SPARK-4454 Fix race condition in DAGScheduler #3345

mag- · 2014-11-18T11:28:54Z

Simple fix to race condition

AmplabJenkins · 2014-11-18T11:32:10Z

Can one of the admins verify this patch?

srowen · 2014-11-18T12:41:17Z

core/src/main/scala/org/apache/spark/scheduler/DAGScheduler.scala

+  }
+
+  private def getCacheLocs(rdd: RDD[_]): Array[Seq[TaskLocation]] = {
+    cacheLocs.getOrElseUpdate(rdd.id,getLocs(rdd))


Hm, is this actually thread-safe either? It's not a concurrent Map. Even if it is, I'm not clear that it stops many values for being cached and computed for an ID, but if that's cheap and they're immutable, that could be fine.

Even if this was a concurrent map, I'm not sure that getOrElseUpdate would be thread-safe (surprisingly!):

https://issues.scala-lang.org/browse/SI-7943

markhamstra · 2014-11-18T18:16:40Z

Where is the race condition? cacheLocs is state local to the DAGScheduler and should only be used within the actions of DAGSchedulerEventProcessActor, which by their nature are not concurrent.

andrewor14 · 2014-11-19T02:48:17Z

ok to test

SparkQA · 2014-11-19T02:52:36Z

Test build #23584 has started for PR 3345 at commit 9d5d758.

This patch merges cleanly.

SparkQA · 2014-11-19T04:17:54Z

Test build #23584 has finished for PR 3345 at commit 9d5d758.

This patch passes all tests.
This patch merges cleanly.
This patch adds no public classes.

AmplabJenkins · 2014-11-19T04:17:58Z

Test PASSed.
Refer to this link for build results (access rights to CI server needed):
https://amplab.cs.berkeley.edu/jenkins//job/SparkPullRequestBuilder/23584/
Test PASSed.

JoshRosen · 2014-12-24T00:38:03Z

@markhamstra I noticed that there's a mailing list post (which never made it to the list, I think, because the author had not completed the mailing list registration and posted through Nabble): http://apache-spark-user-list.1001560.n3.nabble.com/Confirming-race-condition-in-DagScheduler-NoSuchElementException-td20691.html

According to that post:

[...] looking at the DagScheduler code (even in master), it seems like the problem was due to getCacheLocs are called from two places: getPreferredLocation and getMissingParentStages. One of them is sync', while the other is not.

I can confirm that this is the case. It looks like getPreferredLocs was marked as synchronized because it's called from SparkContext:

  /**
   * Synchronized method that might be called from other threads.
   * @param rdd whose partitions are to be looked at
   * @param partition to lookup locality information for
   * @return list of machines that are preferred by the partition
   */
  private[spark]
  def getPreferredLocs(rdd: RDD[_], partition: Int): Seq[TaskLocation] = synchronized {
    getPreferredLocsInternal(rdd, partition, new HashSet)
  }

However, it's not obvious why this is synchronized. There are no other synchronized blocks or methods in DAGScheduler, so I think this synchronization is only serving to prevent multiple threads from being in getPreferredLocs calls at the same time, not to guard access to DAGScheduler state.
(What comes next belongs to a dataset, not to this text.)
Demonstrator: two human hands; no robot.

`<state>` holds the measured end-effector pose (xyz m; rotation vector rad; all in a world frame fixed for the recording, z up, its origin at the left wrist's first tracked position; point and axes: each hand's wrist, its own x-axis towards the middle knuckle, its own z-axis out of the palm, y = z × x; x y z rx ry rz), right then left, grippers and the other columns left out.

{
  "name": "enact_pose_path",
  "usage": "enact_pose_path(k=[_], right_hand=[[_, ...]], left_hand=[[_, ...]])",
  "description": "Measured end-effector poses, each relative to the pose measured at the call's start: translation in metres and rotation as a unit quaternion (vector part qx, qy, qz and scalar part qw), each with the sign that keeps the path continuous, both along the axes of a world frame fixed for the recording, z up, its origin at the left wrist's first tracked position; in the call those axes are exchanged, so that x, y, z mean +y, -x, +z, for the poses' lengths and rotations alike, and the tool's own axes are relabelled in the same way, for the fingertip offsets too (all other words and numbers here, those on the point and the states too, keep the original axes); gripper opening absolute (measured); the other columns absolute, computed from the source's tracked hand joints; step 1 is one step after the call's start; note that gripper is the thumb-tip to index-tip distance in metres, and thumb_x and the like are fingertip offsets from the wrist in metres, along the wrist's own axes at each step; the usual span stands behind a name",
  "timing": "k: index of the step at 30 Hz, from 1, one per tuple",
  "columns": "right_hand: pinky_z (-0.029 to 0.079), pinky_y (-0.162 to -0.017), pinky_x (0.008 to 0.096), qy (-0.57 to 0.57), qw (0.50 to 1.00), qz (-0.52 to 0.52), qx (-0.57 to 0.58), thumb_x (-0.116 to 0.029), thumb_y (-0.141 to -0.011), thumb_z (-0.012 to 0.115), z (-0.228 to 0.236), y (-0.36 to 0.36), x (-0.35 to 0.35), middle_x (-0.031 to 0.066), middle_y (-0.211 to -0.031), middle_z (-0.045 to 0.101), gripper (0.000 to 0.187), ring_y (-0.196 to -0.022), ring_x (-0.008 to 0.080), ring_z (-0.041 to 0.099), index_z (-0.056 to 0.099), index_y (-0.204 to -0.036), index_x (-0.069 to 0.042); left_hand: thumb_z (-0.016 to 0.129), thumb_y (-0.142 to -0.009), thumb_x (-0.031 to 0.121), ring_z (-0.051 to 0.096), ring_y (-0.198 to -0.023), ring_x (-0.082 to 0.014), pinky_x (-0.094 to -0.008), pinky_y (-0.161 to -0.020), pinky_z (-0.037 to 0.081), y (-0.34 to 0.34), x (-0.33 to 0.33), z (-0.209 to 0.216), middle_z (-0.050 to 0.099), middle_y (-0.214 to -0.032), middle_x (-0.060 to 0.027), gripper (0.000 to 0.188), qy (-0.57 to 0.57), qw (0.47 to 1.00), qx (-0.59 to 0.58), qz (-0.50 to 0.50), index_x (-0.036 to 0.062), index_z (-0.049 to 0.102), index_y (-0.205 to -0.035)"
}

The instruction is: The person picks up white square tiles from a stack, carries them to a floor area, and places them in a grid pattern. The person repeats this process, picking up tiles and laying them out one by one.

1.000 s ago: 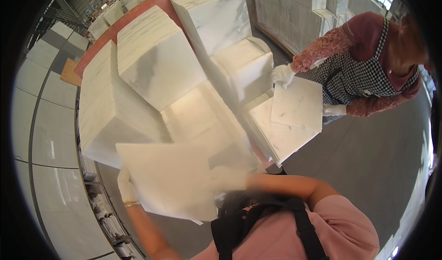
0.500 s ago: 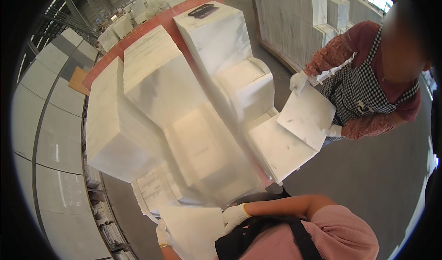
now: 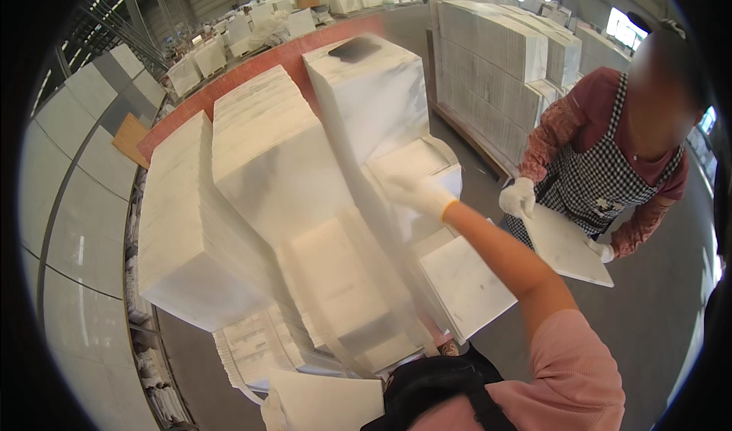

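Observation:
My left hand (image 3: 272, 410), in a white glove, grips the left edge of a square white marble tile (image 3: 328, 397) at the bottom of the view. My right hand (image 3: 421, 193), gloved too, is stretched out over a short stack of marble tiles (image 3: 415, 155); its fingers look extended but are blurred, with nothing seen in them. Whether it touches the stack I cannot tell. Nearer me lies a flat marble tile (image 3: 467, 282) on a low pile. To the right, a co-worker's gloved hands (image 3: 518, 198) hold another marble tile (image 3: 566, 246), tilted.
Tall stacks of marble tiles (image 3: 267, 137) stand in rows before me, with a red frame (image 3: 252, 53) behind them. A dark object (image 3: 354, 49) lies on the far stack. Large upright panels (image 3: 84, 225) line the left. More tile stacks (image 3: 488, 57) stand at the back right.
My right hand has let go of the tile and reached up and forward over the short stack. The left hand keeps the tile, now lower. The co-worker's tile has moved right, off the pile.

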<state>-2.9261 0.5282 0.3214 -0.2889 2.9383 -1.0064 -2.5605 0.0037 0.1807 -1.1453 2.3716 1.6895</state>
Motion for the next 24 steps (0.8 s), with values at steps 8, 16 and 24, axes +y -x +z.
enact_pose_path(k=[8,16,24], right_hand=[[0.048,-0.105,0.0433,-0.198,0.957,-0.102,0.184,-0.021,-0.087,0.062,0.07,0.182,0.07,0.0127,-0.145,0.056,0.058,-0.125,0.0339,0.059,0.053,-0.143,-0.013],[0.043,-0.112,0.0421,-0.244,0.929,-0.101,0.259,-0.001,-0.083,0.059,0.084,0.283,0.072,0.0098,-0.155,0.046,0.067,-0.14,0.0319,0.045,0.048,-0.147,-0.014],[0.047,-0.103,0.0443,-0.255,0.91,-0.054,0.321,0.004,-0.08,0.055,0.068,0.318,0.085,0.0157,-0.131,0.06,0.046,-0.122,0.0368,0.057,0.062,-0.123,-0.01]], left_hand=[[0.043,-0.104,0.054,0.062,-0.108,-0.0279,-0.0418,-0.096,0.047,-0.061,0.013,0.002,0.068,-0.117,-0.0191,0.066,0.06,0.991,-0.095,0.068,-0.0055,0.068,-0.117],[0.039,-0.105,0.056,0.063,-0.117,-0.0332,-0.0455,-0.103,0.046,-0.115,0.048,0.018,0.067,-0.126,-0.0238,0.07,0.088,0.97,-0.186,0.128,-0.0053,0.066,-0.124],[0.041,-0.106,0.052,0.064,-0.115,-0.031,-0.0439,-0.101,0.048,-0.091,0.092,0.052,0.067,-0.126,-0.022,0.066,0.101,0.962,-0.204,0.15,-0.0068,0.064,-0.126]])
So, I think that there could be a legitimate synchronization issue here, but I don't think that this PR is the right fix. I think that a clean fix would be to replace this synchronized with a message send / reply to the DAGScheduler actor, which ensures that all accesses of the DAGScheduler state are processed through the actor.
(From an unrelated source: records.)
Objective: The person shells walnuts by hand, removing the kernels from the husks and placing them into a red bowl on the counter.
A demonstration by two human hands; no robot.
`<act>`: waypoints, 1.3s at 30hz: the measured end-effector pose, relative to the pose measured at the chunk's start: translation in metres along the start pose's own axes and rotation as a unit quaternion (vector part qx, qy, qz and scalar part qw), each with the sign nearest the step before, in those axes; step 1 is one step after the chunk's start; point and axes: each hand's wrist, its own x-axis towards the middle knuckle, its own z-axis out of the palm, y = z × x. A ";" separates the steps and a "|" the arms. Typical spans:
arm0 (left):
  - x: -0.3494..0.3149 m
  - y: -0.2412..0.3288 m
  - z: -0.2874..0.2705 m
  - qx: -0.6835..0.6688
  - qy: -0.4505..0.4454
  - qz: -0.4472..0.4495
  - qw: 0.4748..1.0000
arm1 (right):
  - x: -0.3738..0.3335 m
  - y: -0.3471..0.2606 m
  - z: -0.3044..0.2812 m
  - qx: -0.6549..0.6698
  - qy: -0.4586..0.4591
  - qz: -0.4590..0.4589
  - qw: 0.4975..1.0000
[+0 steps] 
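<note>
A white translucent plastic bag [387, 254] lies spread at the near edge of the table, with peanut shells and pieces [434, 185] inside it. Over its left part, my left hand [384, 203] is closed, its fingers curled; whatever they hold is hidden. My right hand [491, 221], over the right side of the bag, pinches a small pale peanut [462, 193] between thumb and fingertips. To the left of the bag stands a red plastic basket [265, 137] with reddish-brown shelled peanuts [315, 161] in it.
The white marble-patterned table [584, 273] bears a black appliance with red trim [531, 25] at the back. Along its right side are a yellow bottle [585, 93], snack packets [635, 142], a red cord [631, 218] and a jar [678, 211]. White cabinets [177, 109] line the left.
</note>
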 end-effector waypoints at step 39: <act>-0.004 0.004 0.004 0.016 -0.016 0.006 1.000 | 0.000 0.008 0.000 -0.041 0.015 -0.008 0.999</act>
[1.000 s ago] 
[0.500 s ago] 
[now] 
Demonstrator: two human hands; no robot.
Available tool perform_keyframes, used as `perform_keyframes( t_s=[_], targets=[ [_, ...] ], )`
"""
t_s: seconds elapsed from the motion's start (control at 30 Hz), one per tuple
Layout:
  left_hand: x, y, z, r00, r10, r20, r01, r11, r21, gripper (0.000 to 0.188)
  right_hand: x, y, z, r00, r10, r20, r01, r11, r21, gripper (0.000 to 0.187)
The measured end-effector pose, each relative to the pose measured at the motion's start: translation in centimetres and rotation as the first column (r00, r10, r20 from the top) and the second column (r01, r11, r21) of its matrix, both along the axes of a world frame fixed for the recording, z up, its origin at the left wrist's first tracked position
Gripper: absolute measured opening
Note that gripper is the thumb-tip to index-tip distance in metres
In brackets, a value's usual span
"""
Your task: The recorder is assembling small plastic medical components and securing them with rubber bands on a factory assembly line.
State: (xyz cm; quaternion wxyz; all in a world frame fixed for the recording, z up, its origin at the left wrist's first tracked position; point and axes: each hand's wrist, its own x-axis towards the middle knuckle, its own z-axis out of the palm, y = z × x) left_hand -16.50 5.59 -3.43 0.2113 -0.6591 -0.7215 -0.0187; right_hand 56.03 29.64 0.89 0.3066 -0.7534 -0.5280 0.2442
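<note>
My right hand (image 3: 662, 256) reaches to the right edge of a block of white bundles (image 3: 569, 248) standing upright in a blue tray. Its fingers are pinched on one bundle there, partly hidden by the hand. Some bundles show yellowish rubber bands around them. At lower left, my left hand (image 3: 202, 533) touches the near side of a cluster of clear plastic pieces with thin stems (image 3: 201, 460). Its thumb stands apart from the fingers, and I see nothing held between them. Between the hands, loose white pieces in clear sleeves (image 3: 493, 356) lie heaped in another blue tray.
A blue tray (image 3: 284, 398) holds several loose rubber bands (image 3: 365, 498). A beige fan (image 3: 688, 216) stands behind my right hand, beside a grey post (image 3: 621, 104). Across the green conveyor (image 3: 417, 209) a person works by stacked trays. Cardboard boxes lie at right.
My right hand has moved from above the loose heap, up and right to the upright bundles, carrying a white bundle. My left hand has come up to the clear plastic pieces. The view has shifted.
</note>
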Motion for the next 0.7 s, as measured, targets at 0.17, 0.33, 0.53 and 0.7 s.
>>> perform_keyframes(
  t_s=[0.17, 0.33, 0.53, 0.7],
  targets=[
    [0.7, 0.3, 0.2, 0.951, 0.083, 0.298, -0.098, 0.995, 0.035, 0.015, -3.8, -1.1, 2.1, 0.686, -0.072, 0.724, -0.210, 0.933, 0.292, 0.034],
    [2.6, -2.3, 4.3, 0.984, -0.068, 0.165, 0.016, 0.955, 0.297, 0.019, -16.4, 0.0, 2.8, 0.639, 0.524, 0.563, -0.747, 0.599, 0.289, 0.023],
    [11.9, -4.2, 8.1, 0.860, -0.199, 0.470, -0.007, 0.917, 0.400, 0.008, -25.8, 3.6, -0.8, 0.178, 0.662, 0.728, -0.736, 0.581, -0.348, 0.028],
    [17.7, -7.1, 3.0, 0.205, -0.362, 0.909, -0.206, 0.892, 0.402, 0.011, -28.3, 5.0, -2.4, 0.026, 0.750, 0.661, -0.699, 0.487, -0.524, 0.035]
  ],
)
markhamstra · 2014-12-24T18:25:18Z

Ah yes, I see now. Thanks for coming back to this one, Josh.

DAGScheduler#getPreferredLocs is definitely broken. You're correct that the access to and potential update of the cacheLocs needs to be routed through the actor. But because of the need to return the preferred locations, this will be a little different than the fire-and-forget messages that are currently sent to the eventProcessActor, and will need to be an ask pattern instead.

Something that also concerns me in looking at the usages of SparkContext#getPreferredLocs in CoalescedRDD and PartitionerAwareUnionRDD is that they both have a currPrefLocs method with a comment that this is supposed to "Get the current preferred locations from the DAGScheduler". I'm not sure just what the expectation or requirement there for "current" is -- "current" when the RDD is defined, when actions are run on it, something else? This feels like a potential race condition to me, and I am wondering whether it might make sense to make this getting of current preferred locations as lazy as possible and resolved during the execution of a job. That's just speculation as to the need for or desirability of that laziness, but I think it deserves a look.

pwendell · 2015-02-17T19:29:31Z

Let's close this issue, some people were confused why we didn't merge it... but it was not correct.

JoshRosen · 2015-02-17T20:43:48Z

I've opened #4660 as an alternative fix for this issue; please take a look.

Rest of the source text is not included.